Zeque…. zeque…. zeque…. zeque…. Tia Gordidinha?! Tia Sportzone?! Zeque… .zeque….

Às cinco da manhã lá começavam os sons matinais da vassourinha a limpar os caminhos à volta da casa, o ruído agradável de uma discussão infantil, de um cântico determinado, da água do banho, da impaciência da atenção das tias…

No avião, a escrever o blog, por volta das 5h30m, já estamos saudosas, a imaginar os meninos da Casa Esperança, os nossos meninos, a começar mais um dia…

Este é o momento em que, supostamente, deveríamos fazer o balanço da nossa vinda a Moçambique: ainda com a cabeça em Quelimane e a voar em direcção a Portugal!

Na segunda-feira o dia foi intenso, porque foi o último e porque queríamos levar as memórias de todos connosco: os sorrisos de uns, as brincadeiras de outros, as conversas, os sonhos, os pedidos, as questões… “as tias vão voltar?”

Estes meninos são mesmo muito especiais, são diferentes dos nossos… A vida não lhes deu como presente o apoio familiar ou o apoio de uma sociedade organizada e com leis protectoras em relação às crianças… Cedo tiveram que aprender a noção do dever,  mas também a defender-se, sem deixar, no entanto (pelo menos num ou noutro caso) de ser solidários: “tia, o chinelo rebentou…” e lá aparece um menino a emprestar os seus chinelos, para que o amigo não vá descalço à missa, porque o chinelo rebentou e as sapatilhas já não “têm muita saúde!”. É muito difícil substituir o material inutilizado, pois os recursos são limitados. “Tiramos o chapéu” a quem está a levar este “barco” para a frente, porque, apesar  dos apoios recebidos, estes não são suficientes.

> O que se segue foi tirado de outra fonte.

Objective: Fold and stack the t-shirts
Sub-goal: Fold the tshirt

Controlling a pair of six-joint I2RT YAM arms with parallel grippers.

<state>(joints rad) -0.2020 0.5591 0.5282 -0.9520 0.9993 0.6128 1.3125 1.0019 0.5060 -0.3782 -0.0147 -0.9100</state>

Há muitos valores que a sociedade ocidental está a perder e que este meninos nos ensinaram, tais como o valor do trabalho (noção do papel e tarefas de cada um na casa), o valor do respeito (muito educados) e da noção de comunidade como um  todo (distribuição da comida  de forma igual por todos, por exemplo), a alegria de viver e o gozo com as pequenas coisas (receber uma bola para todos, comer esparguete com frango, uma ementa nova para eles, comer uma fatia de ananás, de bolo de chocolate ou um ovo cozido ou beber um copo de leite são motivos de alegria!!!)… “tia, de ontem para hoje já engordei!”

Claro que são meninos, claro que pedem coisas que as tias têm que lhes chamam mais a atenção, tal como a t-shirt da ATACA. Mas, pelo menos alguns, também têm a noção de justiça quando, na sua opinião, acham que esta deveria ser dada por direito ao mano mais velho, que ainda não tem nenhuma e que ainda por cima se porta sempre bem…

Também têm os seus sonhos e foi por isso que um dos meninos da casa nos ofereceu um caderninho com alguns contos feitos por ele (à sua medida, é claro!). Estamos muito orgulhosas dele e sentimos, que de alguma forma, lançamos uma sementinha no seu coração!

Tivemos conversas interessantes com outros meninos sobre diversos assuntos, tais como política, saúde, atitude, futuro, justiça, reflexão sobre as coisas quando assim  se proporcionou (“tias blá blá, mas não em vão!!!”).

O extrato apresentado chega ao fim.